The first time I “caught” my parents in a lie was walking in on the “Easter Bunny” hiding her eggs.  (Yes, it was my mother!)  My first thought after verifying the tooth fairy and Santa Claus were the same person as the Easter Bunny was —-“What else have you been lying to me about?”  I didn’t have much time to dwell on the probing question as my mother was giving me instructions of not informing my younger siblings of this new discovery.  Thus involving me in a lie to others.

This event made such an impression on me, I vowed I would NEVER* perpetrate this lie on my offspring.  Well, things were going along until school classmates started asking what the child got from Santa Claus.  Instead of my child being able to inform these classmates who were at the age I discovered the Easter Bunny, I was pressured by the parents to “promise” my child would not reveal who Santa Claus really was and thus involving my child AND me in a lie to others.

This might have been the end of the story if it wasn’t about lying.  Everyone knows what a “tangled web we weave when first we practice to deceive” because now, of course, things get worse.  Being silent was not the solution the parents hoped for, at least, not on our part because the lies had to be covered by other lies.  We had to label some of the Christmas presents as being from Santa Claus.  This had to be done because when the child didn’t receive anything from Santa Claus, the other deceived children accused my child of being a “naughty” child, which they weren’t.  Santa Claus didn’t give the child a present because the parent wasn’t perpetrating the lie of the jolly red-suited man.  Enter logic — via Christmas wrapping paper.  When one practices lying they have to remember too many things and so usually get caught in the lie.  Which this parent did.  The presents from Santa Clause had the same wrapping paper the presents we gave to my family.  Most children tear through the wrapping paper to get to the present and not even notice how it is covered.  Not my child.  So this inquiry was put on the table for discussion — why is Santa’s gift(s) wrapped in the same paper as Uncle ______?  More lies??  Or should the parent just come clean and confess?  Frankly, the parent was tired of promoting all these lies just because some people can’t face the fact that real life is not always wrapped in pretty paper.

*Never say Never!  Because when you do, it always happens. 

From “Laughter— the best medicine” Reader’s Digest 1962:

{  I was telling my nine-year-old granddaughter the story of the princess and the frog.  “When the little frog rescued her golden ball from the well, the princess was so grateful she let him spend the night in her room,” I said. “And the next morning when she woke up he had turned into a handsome prince and they were married and lived happily ever after.”

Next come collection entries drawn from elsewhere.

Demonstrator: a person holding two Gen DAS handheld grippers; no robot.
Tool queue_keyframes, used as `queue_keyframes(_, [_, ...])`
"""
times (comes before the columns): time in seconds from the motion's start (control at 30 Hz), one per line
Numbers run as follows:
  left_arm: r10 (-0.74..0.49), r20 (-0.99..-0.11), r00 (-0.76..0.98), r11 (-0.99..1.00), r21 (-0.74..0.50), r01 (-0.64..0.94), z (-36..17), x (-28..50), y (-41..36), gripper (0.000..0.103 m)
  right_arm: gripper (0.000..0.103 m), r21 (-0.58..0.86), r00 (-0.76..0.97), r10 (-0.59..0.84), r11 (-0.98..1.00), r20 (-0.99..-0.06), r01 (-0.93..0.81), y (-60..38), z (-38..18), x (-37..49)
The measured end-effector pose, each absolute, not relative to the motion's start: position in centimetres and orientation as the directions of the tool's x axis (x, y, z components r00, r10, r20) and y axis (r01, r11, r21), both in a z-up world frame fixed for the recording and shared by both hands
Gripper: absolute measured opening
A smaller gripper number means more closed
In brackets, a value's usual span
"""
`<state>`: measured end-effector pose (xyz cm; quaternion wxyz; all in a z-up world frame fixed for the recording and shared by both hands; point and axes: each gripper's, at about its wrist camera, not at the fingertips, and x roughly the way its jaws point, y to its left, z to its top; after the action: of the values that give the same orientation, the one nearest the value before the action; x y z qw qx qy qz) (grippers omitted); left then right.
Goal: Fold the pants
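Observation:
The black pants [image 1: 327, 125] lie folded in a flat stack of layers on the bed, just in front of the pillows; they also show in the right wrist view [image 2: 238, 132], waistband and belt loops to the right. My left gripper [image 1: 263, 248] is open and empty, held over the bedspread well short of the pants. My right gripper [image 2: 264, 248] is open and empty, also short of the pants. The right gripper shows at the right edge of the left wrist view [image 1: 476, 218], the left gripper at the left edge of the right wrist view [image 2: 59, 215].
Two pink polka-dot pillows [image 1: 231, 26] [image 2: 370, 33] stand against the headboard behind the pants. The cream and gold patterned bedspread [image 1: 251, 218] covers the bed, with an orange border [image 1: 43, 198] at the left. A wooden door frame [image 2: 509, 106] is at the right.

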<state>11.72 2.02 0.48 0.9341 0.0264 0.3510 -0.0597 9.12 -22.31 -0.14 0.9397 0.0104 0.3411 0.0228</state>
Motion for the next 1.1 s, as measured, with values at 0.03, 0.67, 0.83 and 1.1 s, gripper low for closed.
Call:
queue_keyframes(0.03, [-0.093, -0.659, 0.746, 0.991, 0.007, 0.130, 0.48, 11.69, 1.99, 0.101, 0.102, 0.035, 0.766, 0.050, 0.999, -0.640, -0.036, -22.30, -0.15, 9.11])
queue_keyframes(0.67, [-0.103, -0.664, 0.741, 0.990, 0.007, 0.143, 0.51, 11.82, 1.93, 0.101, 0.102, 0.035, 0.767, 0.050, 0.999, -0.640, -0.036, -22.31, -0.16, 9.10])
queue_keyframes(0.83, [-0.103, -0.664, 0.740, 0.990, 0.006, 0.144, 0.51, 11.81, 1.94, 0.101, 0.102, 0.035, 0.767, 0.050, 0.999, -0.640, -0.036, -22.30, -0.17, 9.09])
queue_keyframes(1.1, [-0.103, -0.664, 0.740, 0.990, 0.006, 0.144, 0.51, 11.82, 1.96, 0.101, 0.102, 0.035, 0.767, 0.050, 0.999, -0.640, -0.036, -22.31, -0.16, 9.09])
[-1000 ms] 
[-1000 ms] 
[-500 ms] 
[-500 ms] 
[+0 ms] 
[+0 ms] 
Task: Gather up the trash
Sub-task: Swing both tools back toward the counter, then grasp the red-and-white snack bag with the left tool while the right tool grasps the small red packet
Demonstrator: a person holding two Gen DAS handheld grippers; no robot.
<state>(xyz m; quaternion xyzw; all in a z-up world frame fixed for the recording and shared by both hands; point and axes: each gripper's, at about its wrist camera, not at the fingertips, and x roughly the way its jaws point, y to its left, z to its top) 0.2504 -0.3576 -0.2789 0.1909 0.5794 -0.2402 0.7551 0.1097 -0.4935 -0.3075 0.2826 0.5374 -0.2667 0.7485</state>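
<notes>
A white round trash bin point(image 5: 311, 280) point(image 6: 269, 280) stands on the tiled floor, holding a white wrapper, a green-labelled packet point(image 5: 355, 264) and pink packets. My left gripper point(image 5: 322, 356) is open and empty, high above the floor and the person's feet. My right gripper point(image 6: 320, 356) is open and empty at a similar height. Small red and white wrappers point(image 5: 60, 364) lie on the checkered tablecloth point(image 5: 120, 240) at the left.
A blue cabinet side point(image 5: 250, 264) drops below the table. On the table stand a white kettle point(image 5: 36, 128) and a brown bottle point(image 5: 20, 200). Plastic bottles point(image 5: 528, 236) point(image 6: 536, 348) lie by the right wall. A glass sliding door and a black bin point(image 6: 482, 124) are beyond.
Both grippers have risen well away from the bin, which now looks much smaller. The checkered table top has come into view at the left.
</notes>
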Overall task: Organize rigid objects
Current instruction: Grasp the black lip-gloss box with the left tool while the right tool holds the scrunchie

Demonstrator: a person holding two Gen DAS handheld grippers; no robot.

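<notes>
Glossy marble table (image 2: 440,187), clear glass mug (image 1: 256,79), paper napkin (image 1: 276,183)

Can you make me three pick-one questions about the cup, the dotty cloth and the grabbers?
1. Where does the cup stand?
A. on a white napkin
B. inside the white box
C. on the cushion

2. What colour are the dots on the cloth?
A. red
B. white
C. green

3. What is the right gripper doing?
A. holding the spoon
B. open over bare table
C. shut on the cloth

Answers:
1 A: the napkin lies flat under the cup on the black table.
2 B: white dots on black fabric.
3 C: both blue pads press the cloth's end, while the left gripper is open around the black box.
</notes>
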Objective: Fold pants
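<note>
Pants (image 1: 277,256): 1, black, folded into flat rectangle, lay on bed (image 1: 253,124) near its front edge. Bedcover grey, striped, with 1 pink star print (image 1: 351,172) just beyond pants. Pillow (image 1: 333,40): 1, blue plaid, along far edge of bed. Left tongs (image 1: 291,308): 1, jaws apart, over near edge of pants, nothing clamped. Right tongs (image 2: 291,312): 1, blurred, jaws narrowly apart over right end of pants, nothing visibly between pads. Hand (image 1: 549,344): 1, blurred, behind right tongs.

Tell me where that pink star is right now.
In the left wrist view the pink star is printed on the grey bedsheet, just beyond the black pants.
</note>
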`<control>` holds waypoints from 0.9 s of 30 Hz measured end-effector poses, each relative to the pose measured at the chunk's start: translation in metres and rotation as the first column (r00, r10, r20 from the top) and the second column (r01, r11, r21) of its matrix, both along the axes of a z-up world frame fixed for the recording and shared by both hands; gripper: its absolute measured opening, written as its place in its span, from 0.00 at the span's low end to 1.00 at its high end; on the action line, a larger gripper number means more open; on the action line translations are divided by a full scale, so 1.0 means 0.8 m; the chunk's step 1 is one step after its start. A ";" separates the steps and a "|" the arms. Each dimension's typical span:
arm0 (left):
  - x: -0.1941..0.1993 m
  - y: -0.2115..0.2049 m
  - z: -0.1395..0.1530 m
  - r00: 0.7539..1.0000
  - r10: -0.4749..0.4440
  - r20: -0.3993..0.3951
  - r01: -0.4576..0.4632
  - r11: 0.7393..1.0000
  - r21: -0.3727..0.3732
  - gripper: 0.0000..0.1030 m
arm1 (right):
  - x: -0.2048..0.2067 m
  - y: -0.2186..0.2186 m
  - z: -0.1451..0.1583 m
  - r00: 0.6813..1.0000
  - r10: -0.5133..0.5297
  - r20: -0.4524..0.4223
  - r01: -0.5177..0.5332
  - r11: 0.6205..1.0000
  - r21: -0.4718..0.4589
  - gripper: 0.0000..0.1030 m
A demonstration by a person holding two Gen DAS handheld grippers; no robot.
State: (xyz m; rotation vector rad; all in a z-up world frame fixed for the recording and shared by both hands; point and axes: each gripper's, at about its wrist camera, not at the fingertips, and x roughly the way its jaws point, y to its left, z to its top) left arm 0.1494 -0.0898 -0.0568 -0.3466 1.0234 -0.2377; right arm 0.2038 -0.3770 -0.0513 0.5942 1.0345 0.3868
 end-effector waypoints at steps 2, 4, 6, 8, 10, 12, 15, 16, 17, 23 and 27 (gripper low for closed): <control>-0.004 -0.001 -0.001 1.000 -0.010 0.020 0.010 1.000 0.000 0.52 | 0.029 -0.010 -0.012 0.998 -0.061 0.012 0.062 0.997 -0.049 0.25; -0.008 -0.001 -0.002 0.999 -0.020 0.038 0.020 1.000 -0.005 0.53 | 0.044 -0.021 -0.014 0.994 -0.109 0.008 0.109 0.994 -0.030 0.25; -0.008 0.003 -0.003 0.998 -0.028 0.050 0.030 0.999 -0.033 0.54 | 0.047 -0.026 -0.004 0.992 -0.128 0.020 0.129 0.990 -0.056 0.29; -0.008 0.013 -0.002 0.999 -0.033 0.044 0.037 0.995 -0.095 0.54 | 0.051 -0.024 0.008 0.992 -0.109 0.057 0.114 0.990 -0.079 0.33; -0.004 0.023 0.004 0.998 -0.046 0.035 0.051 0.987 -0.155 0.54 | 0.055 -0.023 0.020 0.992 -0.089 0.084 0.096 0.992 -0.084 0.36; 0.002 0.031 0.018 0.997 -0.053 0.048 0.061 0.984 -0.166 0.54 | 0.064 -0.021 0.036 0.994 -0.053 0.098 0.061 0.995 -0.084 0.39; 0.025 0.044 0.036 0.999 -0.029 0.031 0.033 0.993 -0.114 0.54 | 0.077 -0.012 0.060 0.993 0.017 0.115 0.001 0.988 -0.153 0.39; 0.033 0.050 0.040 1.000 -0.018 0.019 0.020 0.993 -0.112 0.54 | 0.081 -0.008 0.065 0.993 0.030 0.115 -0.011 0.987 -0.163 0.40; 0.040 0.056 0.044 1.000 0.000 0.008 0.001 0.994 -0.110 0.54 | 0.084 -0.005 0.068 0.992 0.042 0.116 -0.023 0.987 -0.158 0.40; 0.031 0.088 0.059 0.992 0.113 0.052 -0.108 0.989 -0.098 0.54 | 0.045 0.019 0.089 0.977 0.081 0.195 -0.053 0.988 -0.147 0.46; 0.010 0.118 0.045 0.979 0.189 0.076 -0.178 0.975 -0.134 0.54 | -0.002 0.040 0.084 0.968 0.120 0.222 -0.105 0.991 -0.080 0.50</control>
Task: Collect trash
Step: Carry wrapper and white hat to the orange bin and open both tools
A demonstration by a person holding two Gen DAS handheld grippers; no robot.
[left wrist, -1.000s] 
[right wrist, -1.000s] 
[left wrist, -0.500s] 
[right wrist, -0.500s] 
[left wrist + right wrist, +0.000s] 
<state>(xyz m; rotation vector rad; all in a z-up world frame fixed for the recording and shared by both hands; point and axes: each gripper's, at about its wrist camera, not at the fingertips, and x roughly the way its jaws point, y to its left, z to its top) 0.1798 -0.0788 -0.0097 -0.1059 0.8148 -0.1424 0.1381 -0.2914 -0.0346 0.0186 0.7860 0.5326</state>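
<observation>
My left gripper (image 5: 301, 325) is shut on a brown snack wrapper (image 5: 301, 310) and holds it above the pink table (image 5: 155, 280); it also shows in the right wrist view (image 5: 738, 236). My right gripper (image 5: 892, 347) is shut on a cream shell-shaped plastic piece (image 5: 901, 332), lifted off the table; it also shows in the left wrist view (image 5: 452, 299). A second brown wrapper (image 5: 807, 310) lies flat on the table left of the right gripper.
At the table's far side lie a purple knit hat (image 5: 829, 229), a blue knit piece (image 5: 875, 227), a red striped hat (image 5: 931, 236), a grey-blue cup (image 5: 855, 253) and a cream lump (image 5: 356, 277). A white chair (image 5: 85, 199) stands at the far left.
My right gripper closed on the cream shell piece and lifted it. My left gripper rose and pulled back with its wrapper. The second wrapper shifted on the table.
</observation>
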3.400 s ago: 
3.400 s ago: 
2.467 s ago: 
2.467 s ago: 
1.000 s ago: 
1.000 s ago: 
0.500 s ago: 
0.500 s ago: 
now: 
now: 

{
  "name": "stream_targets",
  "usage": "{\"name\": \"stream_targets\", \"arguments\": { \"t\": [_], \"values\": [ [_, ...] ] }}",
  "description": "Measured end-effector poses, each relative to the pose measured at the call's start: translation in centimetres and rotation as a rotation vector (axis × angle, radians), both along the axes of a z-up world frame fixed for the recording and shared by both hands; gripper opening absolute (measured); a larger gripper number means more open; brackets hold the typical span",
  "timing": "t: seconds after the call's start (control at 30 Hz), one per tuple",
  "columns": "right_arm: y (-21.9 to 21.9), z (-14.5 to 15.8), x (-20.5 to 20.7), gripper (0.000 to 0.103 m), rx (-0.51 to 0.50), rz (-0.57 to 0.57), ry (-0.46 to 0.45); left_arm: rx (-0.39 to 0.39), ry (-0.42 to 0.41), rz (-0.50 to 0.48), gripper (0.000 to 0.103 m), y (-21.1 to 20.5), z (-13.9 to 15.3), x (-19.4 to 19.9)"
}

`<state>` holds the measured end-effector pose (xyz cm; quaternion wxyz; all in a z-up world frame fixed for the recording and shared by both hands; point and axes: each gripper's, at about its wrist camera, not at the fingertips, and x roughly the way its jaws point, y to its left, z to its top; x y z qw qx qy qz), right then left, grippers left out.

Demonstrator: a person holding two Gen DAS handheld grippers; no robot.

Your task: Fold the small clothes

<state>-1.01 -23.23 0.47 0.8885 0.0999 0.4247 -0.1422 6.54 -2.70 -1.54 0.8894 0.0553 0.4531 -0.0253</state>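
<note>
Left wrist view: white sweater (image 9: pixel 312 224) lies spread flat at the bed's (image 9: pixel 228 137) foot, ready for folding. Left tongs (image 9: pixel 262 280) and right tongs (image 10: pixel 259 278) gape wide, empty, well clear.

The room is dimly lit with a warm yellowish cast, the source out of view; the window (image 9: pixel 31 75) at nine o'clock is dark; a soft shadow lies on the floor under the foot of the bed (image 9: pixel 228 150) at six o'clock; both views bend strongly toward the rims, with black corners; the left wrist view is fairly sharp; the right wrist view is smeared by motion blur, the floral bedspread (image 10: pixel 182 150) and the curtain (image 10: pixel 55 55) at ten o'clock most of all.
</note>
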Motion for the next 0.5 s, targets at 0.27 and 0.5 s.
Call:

My granddaughter looked at me dubiously.

“Don’t you believe the story?” I asked.

“No,” she replied, “I don’t.  And I’ll bet her mother didn’t either.”               Kenneth Burke  }

Just had to chuckle at this.  Sometimes kids are much smarter than adults, what makes us think they will believe a frog can turn into a prince?  And if they get married, can they live happily ever after?  Marriage is more work than “rescuing her golden ball from the well”.  That is one side of this story–the other is what occurs if a male spends the night in a girl’s room.

There is no mention of the heated “discussion” about finding such a scenario in a daughter’s room which there would be if some parents found out this had occurred under their roof.   But then this would destroy the story.  It might be interesting to find out the motivation to the creator of the fairy tale about the Princess and the Frog.  Actually, if memory serves the author, the original version of the fairy tale had the frog working his way into the bedroom with a kiss as a promise BEFORE he “rescued” the ball.  So if one ponders the whole fairy tale, they realize there always has been challenging situations to overcome, other people’s storylines to decipher and decisions of how to react to what the world presents to each of us.   Maybe more of us should look at life in a dubious manner, we might be in less illusions.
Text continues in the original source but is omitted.